Nodding, he says, “When your mom and I were in high school, she visited Brazil. Did I ever tell you this?”
“I don’t think so.”
“Okay, so she went to Brazil. Over the summer, I think. And she came back with this”—he encircles one wrist with the other hand—“this bracelet. I forget what she called it, but it was just a ribbon with something written on it. She brought a few home for our friends, and as she tied them on our wrists, she told us to make a wish. She said that when the bracelet fell off, that wish would come true.”
“When did yours fall off?”
“Oh, I have no idea.” His head tilts. “I just looked up one day and it was gone. Your mom was so excited.”
“But did your wish come true?” I ask, enthralled.
He smiles, his eyes distant, somewhere in the past. “Of course. I had her.” Then he returns to his body and smiles at me, too. “And I have you. So, maybe when the necklace falls off, your wish will come true, too.”

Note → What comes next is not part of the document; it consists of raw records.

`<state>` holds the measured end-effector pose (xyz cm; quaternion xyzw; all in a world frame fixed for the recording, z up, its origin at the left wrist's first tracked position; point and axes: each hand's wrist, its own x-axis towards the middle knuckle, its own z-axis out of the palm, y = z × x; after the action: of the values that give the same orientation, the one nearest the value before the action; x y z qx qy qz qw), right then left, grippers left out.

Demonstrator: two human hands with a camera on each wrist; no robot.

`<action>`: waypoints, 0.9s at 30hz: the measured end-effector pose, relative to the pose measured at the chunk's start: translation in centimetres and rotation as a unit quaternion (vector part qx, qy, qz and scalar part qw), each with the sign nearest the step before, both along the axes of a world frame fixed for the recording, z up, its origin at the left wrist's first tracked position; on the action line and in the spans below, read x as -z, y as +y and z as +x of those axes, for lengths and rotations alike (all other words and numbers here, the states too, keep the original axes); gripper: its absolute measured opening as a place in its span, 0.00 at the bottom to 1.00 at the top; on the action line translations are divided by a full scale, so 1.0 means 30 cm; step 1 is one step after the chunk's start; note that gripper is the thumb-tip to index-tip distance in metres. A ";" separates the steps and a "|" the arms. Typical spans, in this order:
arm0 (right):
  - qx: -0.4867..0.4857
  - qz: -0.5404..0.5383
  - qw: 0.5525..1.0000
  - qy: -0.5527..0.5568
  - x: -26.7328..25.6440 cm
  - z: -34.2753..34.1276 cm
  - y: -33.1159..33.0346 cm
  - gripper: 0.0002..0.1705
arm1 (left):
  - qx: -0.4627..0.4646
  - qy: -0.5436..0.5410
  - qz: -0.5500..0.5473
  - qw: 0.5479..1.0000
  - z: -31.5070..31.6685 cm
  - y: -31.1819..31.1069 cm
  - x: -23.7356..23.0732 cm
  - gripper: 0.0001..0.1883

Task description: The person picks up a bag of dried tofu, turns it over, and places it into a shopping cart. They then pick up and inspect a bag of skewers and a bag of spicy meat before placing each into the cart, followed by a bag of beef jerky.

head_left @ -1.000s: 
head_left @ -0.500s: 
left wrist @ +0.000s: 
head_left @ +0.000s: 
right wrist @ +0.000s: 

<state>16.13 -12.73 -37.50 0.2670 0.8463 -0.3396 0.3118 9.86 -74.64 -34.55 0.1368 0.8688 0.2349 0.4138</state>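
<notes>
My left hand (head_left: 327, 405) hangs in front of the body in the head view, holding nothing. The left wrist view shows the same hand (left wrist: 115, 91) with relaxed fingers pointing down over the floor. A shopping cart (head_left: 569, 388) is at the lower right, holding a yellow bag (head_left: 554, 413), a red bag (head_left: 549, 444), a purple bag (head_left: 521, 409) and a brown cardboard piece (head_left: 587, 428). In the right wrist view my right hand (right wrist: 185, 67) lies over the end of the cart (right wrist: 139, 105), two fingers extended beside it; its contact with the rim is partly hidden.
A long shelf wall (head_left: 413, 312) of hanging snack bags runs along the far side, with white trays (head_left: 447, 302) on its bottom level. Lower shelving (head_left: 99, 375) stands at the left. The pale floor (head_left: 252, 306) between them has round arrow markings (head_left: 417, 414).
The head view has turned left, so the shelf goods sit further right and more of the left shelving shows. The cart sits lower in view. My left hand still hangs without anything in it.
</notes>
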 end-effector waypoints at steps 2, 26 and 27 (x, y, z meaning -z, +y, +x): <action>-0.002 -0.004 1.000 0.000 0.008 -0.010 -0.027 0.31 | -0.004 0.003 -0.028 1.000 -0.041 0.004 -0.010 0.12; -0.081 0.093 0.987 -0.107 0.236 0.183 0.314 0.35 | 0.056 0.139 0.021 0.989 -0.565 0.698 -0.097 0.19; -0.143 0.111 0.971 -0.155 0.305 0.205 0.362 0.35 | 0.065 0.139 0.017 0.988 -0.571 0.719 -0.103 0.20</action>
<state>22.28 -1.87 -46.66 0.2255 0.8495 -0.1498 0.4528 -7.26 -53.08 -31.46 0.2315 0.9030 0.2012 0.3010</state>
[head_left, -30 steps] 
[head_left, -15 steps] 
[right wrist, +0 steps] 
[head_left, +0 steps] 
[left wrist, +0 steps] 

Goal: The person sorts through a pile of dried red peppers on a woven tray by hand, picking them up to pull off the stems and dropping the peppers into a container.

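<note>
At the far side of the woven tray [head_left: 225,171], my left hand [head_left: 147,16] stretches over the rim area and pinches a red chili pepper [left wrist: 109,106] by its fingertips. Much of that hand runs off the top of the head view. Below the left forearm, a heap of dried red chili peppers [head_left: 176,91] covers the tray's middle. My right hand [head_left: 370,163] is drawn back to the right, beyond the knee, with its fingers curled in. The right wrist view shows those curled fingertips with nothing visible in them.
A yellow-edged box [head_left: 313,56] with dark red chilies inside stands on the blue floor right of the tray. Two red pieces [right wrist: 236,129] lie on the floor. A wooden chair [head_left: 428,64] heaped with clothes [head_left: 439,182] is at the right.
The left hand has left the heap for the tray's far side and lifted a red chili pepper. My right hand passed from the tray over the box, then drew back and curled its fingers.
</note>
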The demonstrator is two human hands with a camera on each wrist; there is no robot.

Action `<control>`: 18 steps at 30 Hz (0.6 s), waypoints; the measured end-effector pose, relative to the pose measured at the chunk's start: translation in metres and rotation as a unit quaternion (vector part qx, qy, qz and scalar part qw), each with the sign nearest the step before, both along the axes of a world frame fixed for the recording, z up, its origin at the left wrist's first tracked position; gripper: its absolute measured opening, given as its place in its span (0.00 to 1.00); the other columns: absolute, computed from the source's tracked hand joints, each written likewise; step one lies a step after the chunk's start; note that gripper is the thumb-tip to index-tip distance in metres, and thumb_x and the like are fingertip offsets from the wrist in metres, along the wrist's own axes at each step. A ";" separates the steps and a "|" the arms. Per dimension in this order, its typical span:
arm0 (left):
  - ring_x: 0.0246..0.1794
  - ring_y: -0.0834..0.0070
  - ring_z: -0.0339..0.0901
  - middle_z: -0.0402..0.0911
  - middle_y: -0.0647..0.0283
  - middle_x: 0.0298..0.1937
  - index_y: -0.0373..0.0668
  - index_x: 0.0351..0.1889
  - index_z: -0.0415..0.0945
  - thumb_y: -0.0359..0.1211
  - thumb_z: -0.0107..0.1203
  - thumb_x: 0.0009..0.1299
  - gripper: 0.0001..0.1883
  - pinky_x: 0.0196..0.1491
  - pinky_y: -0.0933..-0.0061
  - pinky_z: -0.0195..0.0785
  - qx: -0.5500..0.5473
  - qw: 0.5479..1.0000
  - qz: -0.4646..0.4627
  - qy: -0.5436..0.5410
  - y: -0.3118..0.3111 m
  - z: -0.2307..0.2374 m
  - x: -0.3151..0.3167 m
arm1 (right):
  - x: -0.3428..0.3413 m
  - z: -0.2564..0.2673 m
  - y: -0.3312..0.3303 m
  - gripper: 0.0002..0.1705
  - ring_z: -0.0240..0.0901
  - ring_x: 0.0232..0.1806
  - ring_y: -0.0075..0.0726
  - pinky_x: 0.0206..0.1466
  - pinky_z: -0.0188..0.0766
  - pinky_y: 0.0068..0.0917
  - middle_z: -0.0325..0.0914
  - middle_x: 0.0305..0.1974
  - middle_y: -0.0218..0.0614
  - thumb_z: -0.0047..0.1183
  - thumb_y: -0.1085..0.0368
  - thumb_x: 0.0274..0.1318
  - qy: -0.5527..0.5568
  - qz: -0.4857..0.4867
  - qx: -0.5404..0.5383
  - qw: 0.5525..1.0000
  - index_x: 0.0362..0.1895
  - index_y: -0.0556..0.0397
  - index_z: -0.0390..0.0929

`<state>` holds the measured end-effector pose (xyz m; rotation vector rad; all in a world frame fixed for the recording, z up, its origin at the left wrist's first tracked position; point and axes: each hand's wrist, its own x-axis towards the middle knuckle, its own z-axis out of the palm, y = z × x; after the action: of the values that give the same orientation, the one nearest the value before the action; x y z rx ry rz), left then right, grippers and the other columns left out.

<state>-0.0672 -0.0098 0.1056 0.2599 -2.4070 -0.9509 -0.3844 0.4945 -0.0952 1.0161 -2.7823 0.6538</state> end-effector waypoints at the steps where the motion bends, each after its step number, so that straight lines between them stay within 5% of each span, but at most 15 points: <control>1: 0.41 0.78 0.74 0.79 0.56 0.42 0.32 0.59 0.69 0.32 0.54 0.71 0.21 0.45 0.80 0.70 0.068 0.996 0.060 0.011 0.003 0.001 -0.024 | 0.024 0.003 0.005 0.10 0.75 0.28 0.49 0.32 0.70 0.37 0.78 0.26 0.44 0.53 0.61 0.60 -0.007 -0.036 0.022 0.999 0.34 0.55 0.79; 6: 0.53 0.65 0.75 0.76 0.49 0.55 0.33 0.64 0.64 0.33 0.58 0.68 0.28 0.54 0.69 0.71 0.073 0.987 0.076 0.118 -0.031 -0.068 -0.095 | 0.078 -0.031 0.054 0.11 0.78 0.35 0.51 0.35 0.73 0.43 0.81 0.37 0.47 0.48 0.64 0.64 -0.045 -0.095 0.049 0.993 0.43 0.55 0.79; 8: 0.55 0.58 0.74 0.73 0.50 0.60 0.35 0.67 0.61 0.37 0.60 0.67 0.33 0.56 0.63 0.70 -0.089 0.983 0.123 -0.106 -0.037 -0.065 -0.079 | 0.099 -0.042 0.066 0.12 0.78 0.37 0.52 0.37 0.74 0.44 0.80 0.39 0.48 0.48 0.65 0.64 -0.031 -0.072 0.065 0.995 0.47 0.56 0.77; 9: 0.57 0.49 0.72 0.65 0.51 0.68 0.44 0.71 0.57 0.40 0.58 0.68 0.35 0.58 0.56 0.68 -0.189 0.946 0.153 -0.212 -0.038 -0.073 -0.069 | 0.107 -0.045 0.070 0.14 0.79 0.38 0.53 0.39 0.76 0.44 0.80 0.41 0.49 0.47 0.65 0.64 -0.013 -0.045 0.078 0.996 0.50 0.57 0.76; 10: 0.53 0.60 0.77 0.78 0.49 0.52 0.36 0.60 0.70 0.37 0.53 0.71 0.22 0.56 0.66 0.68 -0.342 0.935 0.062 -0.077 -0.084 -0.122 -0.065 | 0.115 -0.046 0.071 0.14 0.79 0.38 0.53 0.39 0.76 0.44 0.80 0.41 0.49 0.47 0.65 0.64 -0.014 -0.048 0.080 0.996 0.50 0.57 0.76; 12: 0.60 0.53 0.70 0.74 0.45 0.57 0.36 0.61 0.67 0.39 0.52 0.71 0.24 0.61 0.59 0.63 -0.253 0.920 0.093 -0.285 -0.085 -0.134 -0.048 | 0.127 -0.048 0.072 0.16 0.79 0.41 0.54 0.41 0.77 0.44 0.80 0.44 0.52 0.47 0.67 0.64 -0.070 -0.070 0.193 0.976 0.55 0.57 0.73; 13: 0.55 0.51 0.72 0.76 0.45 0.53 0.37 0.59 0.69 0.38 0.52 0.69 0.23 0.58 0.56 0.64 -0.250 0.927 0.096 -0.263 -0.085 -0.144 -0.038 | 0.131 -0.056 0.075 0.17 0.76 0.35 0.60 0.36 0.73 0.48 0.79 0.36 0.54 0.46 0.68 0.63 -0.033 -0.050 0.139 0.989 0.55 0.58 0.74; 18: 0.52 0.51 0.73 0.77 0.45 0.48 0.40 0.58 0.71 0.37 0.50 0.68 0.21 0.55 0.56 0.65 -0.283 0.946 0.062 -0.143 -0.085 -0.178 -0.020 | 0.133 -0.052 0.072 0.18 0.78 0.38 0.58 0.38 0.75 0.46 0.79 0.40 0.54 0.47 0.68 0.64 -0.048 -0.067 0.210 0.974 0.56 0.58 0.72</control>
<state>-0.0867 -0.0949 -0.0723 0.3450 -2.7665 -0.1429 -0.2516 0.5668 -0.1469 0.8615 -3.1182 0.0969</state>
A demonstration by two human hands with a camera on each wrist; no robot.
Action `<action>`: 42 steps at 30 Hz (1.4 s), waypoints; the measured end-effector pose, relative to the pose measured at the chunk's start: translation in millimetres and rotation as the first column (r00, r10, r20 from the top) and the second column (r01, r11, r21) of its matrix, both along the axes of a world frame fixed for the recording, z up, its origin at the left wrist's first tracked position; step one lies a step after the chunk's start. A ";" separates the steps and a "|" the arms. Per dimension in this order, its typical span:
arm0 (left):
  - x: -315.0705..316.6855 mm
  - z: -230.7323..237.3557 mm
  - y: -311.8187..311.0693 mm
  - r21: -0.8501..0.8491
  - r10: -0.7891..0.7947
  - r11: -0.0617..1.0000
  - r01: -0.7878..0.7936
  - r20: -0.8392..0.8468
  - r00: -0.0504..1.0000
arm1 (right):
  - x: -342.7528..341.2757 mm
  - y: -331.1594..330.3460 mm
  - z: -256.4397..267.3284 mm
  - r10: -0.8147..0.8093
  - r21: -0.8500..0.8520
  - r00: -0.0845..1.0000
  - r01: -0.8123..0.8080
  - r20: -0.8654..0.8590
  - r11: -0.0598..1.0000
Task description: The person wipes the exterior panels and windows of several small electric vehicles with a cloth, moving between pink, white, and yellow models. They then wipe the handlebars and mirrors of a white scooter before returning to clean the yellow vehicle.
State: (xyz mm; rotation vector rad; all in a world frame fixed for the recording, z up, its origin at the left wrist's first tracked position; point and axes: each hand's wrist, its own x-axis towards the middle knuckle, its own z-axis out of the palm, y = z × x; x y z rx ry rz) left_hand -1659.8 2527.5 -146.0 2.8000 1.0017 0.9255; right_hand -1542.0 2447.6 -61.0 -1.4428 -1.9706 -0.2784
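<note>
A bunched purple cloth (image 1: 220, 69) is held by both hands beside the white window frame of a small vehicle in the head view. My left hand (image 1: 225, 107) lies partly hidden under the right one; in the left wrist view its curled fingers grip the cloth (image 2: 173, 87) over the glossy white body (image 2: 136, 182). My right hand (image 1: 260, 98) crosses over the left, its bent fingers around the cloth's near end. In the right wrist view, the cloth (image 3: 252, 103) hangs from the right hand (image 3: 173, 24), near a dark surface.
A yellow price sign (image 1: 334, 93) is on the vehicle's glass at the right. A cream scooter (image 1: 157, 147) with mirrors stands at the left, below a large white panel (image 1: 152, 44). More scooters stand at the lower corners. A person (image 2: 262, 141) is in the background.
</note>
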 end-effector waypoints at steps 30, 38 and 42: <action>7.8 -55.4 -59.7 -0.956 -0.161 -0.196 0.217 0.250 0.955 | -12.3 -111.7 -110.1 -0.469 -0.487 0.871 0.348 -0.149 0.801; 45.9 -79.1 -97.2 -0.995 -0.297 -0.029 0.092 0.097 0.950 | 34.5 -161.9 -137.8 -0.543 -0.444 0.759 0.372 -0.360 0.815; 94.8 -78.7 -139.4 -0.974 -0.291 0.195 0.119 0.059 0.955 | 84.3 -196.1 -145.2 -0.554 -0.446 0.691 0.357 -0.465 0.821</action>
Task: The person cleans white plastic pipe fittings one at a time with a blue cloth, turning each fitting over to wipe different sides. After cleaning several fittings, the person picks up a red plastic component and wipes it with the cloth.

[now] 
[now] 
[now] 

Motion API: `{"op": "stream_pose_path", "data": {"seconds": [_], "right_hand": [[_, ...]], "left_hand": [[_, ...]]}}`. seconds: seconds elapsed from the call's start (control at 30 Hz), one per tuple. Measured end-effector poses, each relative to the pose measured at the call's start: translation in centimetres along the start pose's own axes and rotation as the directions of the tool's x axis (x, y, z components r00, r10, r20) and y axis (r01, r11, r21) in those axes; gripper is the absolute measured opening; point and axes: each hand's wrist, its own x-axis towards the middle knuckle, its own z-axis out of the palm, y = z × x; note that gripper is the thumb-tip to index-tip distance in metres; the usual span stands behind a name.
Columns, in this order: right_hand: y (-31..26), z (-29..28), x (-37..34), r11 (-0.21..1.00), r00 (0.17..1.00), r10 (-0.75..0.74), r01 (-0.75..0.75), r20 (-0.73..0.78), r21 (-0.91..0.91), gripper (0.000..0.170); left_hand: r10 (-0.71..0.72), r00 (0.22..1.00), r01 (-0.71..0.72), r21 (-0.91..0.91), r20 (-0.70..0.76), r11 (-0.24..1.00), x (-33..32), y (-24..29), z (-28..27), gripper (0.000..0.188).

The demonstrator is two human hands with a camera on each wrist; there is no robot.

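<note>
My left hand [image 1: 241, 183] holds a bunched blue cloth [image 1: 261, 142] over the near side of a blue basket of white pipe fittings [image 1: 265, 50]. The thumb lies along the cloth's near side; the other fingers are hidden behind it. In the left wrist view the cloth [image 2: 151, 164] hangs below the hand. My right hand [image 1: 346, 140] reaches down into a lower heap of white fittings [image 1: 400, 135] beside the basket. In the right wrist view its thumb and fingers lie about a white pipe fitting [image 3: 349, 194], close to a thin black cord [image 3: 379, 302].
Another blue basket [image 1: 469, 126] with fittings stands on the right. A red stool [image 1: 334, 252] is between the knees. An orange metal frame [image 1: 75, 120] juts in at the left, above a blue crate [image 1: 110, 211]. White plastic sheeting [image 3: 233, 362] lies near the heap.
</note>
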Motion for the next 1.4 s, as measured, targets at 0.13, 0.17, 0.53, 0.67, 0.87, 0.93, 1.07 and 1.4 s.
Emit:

“Dad,” I whine, slapping the table. “Don’t make me cry right before I leave! Not allowed!”
He walks over, leaning down to give me a hug. “Sorry, kiddo. You know I can’t help it. I’m a crier.”
“I know,” I say into his shirt. It smells like laundry detergent. “The car will be here any minute.” My words are muffled by the fabric.
“I know,” he echoes, planting a kiss on the crown of my head and resting his chin there. Pulling back, he says, “You should probably get dressed.”
My mouth drops open. I look down at my outfit, a blue tank top under a blue windbreaker and lightweight blue joggers. “Did you think I was just wearing this to breakfast for fun?”
His face lights up. “But look, you stopped crying.”
The doorbell rings and I feel my heart jump straight into my throat. Crying would actually be better right now. We walk into the living room together, stopping where my bag rests on the couch.
“I’ll get the door. You make sure you have everything.”
“No,” I say quickly. I know if I take everything out to look through it again, I’m bound to forget to repack something. The perfect weight of the bag settles against me as I sling one of the straps over my right shoulder. “I’m ready.”
“Oh, okay.” He looks unsure. Same, Dad. “You and Yumi have each other’s backs out there, all right?”
“We will.”
“You’re gonna crush it, honey. And tell that smarmy host man that if he lets anything bad happen, I’m coming after him.”
I pull him into another hug. “I’m not telling him that.”
“That’s probably for the best,” he says, smoothing my hair. “Love you, Noe.”
“Love you, Dad.”
“Be good?”
“I will.”
Dad trails me to the door. “Come home safe to me.”
“Always,” I promise, grabbing the knob and starting to turn it.
He stops me with a hand on my shoulder. Gently, he plucks the pendant of the necklace off my shirt and leans down to press his forehead to it. In a whisper, he says, “Elena, you take care of our girl, hear me?”
And I swear there’s a veil between universes that lifts at that moment. When my dad hugs me goodbye, I feel my mom in it, too.